Al vertice Nato di Ankara il governo italiano ha confermato l’intenzione di voler rispettare l’impegno a raggiungere il 5% del Pil nel 2035 per le spese in difesa e sicurezza, seguendo un percorso definito dalla premier Meloni come “sostenibile” che parte da un livello di spesa attuale del 2,8% del Pil e che, stando alle dichiarazioni dello stesso ministro Crosetto, prevede un incremento di 19 miliardi nel prossimo biennio (6-7 miliardi aggiuntivi nel 2027 e 12-13 miliardi aggiuntivi nel 2028) che porterà l’Italia a un livello di spesa militare di circa il 3,2% del Pil nel 2028 – un po’ meno rispetto al target di breve periodo del 3,4% riportato come indiscrezione giornalistica nei giorni scorsi.
Se dal breve periodo si sposta la propsettiva sul lungo periodo fino al 2035, l’impatto finanziario complessivo risulta comunque estremamente oneroso, anche più di quanto emergeva dalla nostra stima fatta un anno fa in vista del vertice Nato dell’Aja, ancora in assenza di qualsiasi indicazione sulla porgressione di spesa iniziale dalla base di partenza del 2% del Pil.

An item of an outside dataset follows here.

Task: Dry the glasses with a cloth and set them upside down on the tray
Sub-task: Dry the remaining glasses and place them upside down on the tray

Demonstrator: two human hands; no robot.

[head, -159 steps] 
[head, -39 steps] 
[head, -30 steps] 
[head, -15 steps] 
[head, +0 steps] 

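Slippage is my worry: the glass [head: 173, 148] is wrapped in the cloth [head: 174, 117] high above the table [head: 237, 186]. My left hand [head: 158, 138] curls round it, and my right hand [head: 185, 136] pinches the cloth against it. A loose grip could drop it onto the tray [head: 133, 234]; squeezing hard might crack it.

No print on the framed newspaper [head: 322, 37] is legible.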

Nella nuova stima (non più basata su una progressione incrementale lineare puramente teroica bensì sulla concreta traiettoria incrementale fino al 2028 tracciata dal governo, e su una successiva progressione lineare del +0,23% annuo fino al 2035) abbiamo aggiornato la differenza di spesa cumulata tra il nuovo scenario di aumento fino al 5% e un ipotetico scenario di non aumento rispetto al precedente target NATO del 2%.
Come punto di riferimento per il calcolo percentuale si sono prese come base le nuove stime di crescita del Pil fino al 2029 contenute nel Documento di Finanza Pubblica 2026 pubblicato dal MEF lo scorso 22 aprile, seguite da una stima di crescita fino al 2035 in linea con quella prevista dal governo ma leggermente più prudenziale.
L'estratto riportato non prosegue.